Can you elaborate on that?
Perhaps ‘Transition is the Mission’ is the best example. In this movie the actors stop acting in order to do something in real life. Every actor has one project. Matijs for example starts building an app for city gardening, called ‘Tuinder’ [Market Gardener]. It’s an app like Tinder, the datingapp, but with carrots and other vegetables, instead of people. Matijs starts out as an idealist, but then a large supermarket makes him an interesting offer. Matijs turns the project into a very commercial project, and then gets disconnected from the group.
Marleen is another example. She starts a Tranenbar, a Bar of Tears. This is an idea from Japan against the current positivistic cult in our to society to always have to like everything. Instead, the Bar of Tears is a place for negativity and melancholic stories. But after a while the bar becomes too much fun, there is more and more laughter.

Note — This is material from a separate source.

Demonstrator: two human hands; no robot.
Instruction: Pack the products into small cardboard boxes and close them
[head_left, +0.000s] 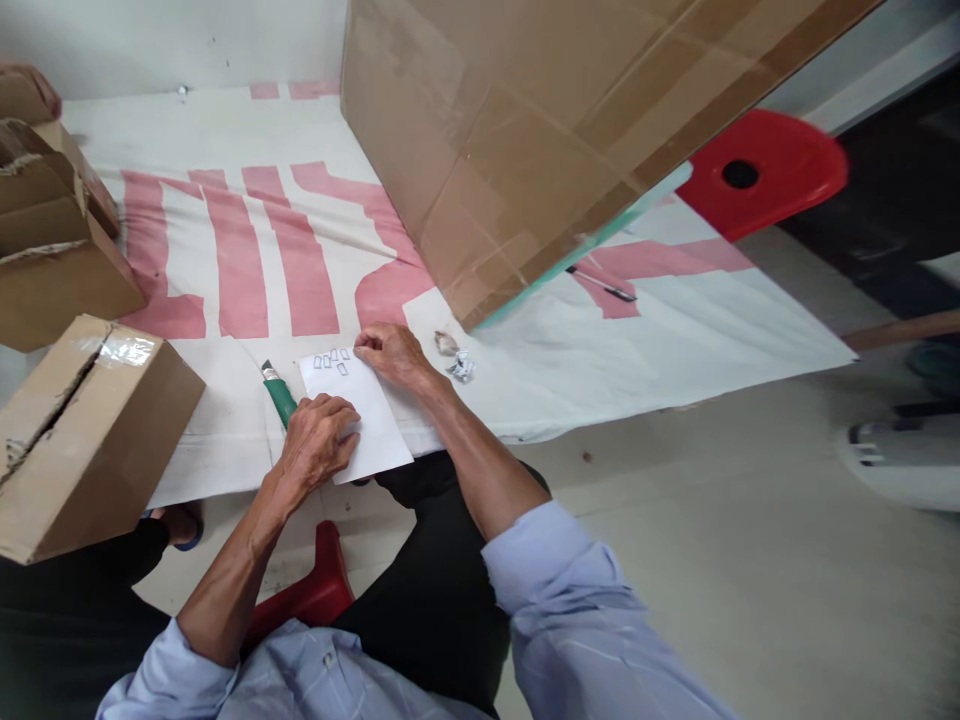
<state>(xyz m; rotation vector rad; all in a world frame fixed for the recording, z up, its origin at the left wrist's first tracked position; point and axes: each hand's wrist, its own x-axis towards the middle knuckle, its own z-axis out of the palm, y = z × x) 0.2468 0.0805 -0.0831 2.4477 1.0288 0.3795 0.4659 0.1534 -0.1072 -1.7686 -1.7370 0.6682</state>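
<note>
A white sheet of paper (367,420) lies on the table near its front edge, with several small four-sided shapes drawn in dark outline across its top. With curled fingers, my left hand (319,437) presses on the sheet's left side. My right hand (394,353) pinches the upper right edge, its fingertips close to the drawn shapes. A green utility knife (278,395) with its blade showing lies just beyond my left hand, partly covered by it. To the right of my right hand are a crumpled silvery scrap (462,367) and a brownish scrap (445,343).
A large cardboard box (510,150) stands at the back right of the cloth-covered table (540,390). A smaller taped box (105,430) and open cartons (60,230) occupy the left. Farther right lie a pen (604,284) and, past the table, a red stool (780,175). Another person's leg shows lower left.
</note>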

“So the film is about what happens when you have a fundamentally good idea and you want to put it into practice. All four characters are overpowered by their own hypocrisy and emotions. So this is a much more personal, humanistic approach of the idea of societal change.
So the boundaries you run up against are not external, but are in people themselves?
“Absolutely. That is essential, otherwise you’ll keep talking in abstractions. The more personal you make it, the more universal it becomes.
Reality becomes fiction, and fiction reality, in your movie?
“Yes, the movie plays with that idea. It fits Wunderbaum. In the film the collective stops acting in order to do something in real life, but that is yet again on film. Are the actors capable not to act? Stop acting, start acting really is a paradox. But a couple of storylines that we came up with for the movie did become reality. The Market Gardener app turns out to be such a good idea that there are even investors interested in it. It began as a storyline and is now real. Sometimes we really don’t even know ourselves what is real or not.”